■ **Goal of the exercise**: Apart from the pictures, the listing is to be returned exactly.

■ **Information provided**:
-=-=-=-=-

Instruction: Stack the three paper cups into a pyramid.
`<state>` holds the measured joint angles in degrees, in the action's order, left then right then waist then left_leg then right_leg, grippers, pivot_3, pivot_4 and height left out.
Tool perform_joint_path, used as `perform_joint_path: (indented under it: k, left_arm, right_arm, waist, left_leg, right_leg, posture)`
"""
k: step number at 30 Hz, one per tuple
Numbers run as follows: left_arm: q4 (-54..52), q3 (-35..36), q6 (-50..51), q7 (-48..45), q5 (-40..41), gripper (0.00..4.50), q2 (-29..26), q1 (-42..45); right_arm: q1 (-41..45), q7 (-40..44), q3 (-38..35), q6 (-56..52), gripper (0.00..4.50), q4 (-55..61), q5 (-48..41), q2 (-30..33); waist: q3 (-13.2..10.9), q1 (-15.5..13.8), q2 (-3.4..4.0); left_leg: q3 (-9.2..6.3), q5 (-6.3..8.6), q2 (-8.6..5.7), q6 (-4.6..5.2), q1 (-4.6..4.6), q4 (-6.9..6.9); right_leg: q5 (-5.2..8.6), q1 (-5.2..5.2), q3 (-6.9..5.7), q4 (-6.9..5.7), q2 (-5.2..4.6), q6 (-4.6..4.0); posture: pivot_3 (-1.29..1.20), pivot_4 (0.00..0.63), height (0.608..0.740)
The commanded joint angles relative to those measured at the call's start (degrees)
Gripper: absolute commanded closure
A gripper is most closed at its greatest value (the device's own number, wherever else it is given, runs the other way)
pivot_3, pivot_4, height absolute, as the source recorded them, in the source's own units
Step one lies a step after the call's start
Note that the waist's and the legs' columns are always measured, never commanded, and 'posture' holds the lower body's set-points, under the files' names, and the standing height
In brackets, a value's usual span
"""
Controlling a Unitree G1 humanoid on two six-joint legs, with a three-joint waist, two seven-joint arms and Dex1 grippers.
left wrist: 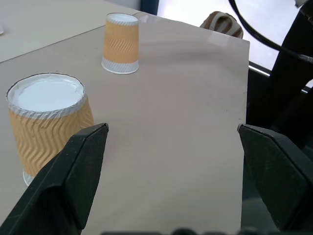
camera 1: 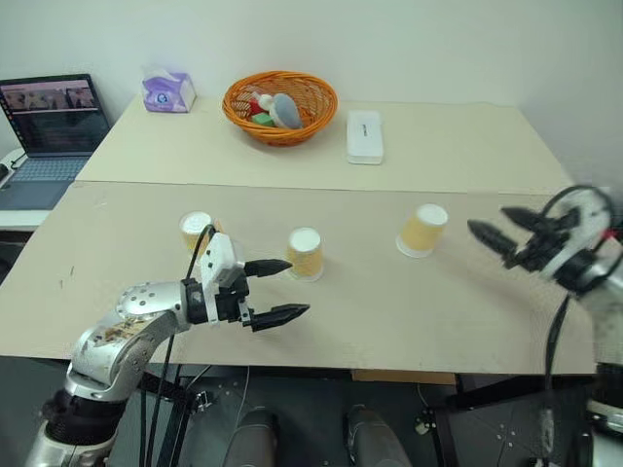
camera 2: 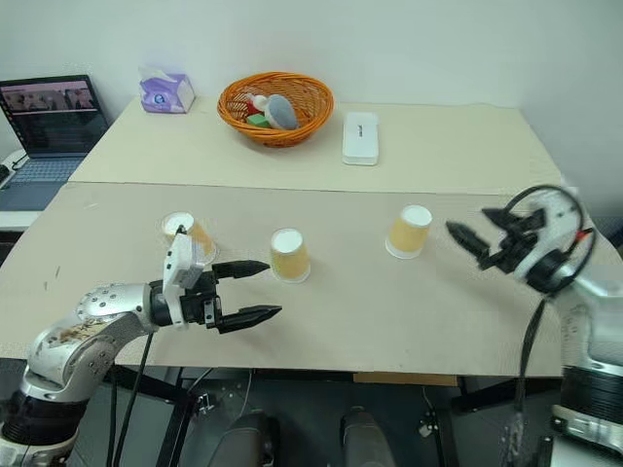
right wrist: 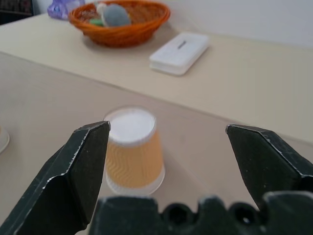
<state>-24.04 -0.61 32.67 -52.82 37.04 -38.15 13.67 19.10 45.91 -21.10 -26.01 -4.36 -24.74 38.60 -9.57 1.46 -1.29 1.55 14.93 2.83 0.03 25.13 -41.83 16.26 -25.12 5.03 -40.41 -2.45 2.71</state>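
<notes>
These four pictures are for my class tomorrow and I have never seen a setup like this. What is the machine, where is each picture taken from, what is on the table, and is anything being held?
It is a humanoid robot with two arms, each ending in a gripper of two black fingers. The two wide pictures come from a stereo camera on its head, looking down over the arms. The other two come from cameras on the wrists, looking out between each gripper's fingers.

On the near table three paper cups stand upside down and apart: the left cup, the middle cup and the right cup. Farther back are an orange wicker basket holding small items, a white box, a tissue pack and a laptop.

The left gripper is open beside the middle cup. The right gripper is open, facing the right cup. Nothing is held.
</notes>
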Motion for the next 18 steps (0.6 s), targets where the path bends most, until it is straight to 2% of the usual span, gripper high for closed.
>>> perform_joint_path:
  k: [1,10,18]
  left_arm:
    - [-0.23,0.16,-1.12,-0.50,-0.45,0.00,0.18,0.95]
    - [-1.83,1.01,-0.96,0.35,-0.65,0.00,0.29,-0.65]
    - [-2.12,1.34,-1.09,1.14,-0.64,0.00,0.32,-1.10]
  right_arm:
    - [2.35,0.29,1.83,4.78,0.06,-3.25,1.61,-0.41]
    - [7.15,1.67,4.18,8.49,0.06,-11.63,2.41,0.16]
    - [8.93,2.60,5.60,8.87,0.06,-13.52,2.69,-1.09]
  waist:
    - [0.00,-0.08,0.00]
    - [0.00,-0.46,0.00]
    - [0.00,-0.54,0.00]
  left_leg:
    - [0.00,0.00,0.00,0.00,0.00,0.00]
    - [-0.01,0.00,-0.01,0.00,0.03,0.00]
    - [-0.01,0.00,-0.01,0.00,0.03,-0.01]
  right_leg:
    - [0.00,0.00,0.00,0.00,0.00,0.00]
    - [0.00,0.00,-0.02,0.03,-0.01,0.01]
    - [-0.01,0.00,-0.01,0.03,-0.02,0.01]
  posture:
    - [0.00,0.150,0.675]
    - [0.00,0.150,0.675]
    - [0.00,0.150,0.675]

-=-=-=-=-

■ **Output of the task**:
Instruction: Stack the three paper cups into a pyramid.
`<state>` holds the measured joint angles in degrees, in the action's order, left then right then waist then left_leg then right_leg, grippers, pivot_3, pivot_4 and height left out.
Tool perform_joint_path, used as `perform_joint_path: (indented under it: k, left_arm, right_arm, waist, left_leg, right_leg, posture)`
"""
k: step number at 30 Hz, one per tuple
Numbers run as follows: left_arm: q4 (-54..52), q3 (-35..36), q6 (-50..51), q7 (-48..45), q5 (-40..41), gripper (0.00..4.50), q2 (-29..26), q1 (-42..45); right_arm: q1 (-41..45), q7 (-40..44), q3 (-38..35), q6 (-56..52), gripper (0.00..4.50), q4 (-55..61), q5 (-48..41), q2 (-30..33); waist: q3 (-13.2..10.9), q1 (-15.5..13.8), q2 (-3.4..4.0); left_leg: q3 (-9.2..6.3), q5 (-6.3..8.6), q2 (-8.6..5.7), q6 (-4.6..5.2), q1 (-4.6..4.6), q4 (-6.9..6.9); right_leg: q5 (-5.2..8.6), q1 (-5.2..5.2), q3 (-6.9..5.7), q4 (-6.9..5.7), q2 (-5.2..4.6), q6 (-4.6..4.0); posture: pivot_3 (-1.29..1.20), pivot_4 (0.00..0.63), height (0.608..0.740)
The commanded joint angles relative to those measured at the call's start (degrees)
Gripper: absolute commanded closure
A gripper is most closed at its greatest value (the device's own number, wherever else it is given, runs the other way)
pivot_3, pivot_4, height absolute, as the source recorded them, in the source's own units
Step one lies a step after the call's start
Note that the waist's and the legs' columns are always measured, never commanded, and 'posture' holds the lower body's set-points, under the files' names, and the standing height
In brackets, a value's usual span
"""
Controlling a Unitree G1 humanoid on two six-joint legs, with a three-joint waist, two seven-joint arms and Dex1 grippers.
left wrist: 
camera 1: 
camera 2: 
right wrist: 
<state>-24.04 -0.61 32.67 -52.82 37.04 -38.15 13.67 19.10 45.91 -21.10 -26.01 -4.36 -24.74 38.60 -9.57 1.46 -1.29 1.55 14.93 2.83 0.03 25.13 -41.83 16.26 -25.12 5.03 -40.41 -2.45 2.71</state>
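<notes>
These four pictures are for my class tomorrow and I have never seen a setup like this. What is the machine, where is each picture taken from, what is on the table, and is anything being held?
It is a humanoid robot with two arms, each ending in a gripper of two black fingers. The two wide pictures come from a stereo camera on its head, looking down over the arms. The other two come from cameras on the wrists, looking out between each gripper's fingers.

On the near table three paper cups stand upside down and apart: the left cup, the middle cup and the right cup. Farther back are an orange wicker basket holding small items, a white box, a tissue pack and a laptop.

The left gripper is open beside the middle cup. The right gripper is open, facing the right cup. Nothing is held.
</notes>
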Motion for the next 18 steps (0.6 s), targets where the path bends most, until it is straight to 2% of the usual span, gripper high for closed.
>>> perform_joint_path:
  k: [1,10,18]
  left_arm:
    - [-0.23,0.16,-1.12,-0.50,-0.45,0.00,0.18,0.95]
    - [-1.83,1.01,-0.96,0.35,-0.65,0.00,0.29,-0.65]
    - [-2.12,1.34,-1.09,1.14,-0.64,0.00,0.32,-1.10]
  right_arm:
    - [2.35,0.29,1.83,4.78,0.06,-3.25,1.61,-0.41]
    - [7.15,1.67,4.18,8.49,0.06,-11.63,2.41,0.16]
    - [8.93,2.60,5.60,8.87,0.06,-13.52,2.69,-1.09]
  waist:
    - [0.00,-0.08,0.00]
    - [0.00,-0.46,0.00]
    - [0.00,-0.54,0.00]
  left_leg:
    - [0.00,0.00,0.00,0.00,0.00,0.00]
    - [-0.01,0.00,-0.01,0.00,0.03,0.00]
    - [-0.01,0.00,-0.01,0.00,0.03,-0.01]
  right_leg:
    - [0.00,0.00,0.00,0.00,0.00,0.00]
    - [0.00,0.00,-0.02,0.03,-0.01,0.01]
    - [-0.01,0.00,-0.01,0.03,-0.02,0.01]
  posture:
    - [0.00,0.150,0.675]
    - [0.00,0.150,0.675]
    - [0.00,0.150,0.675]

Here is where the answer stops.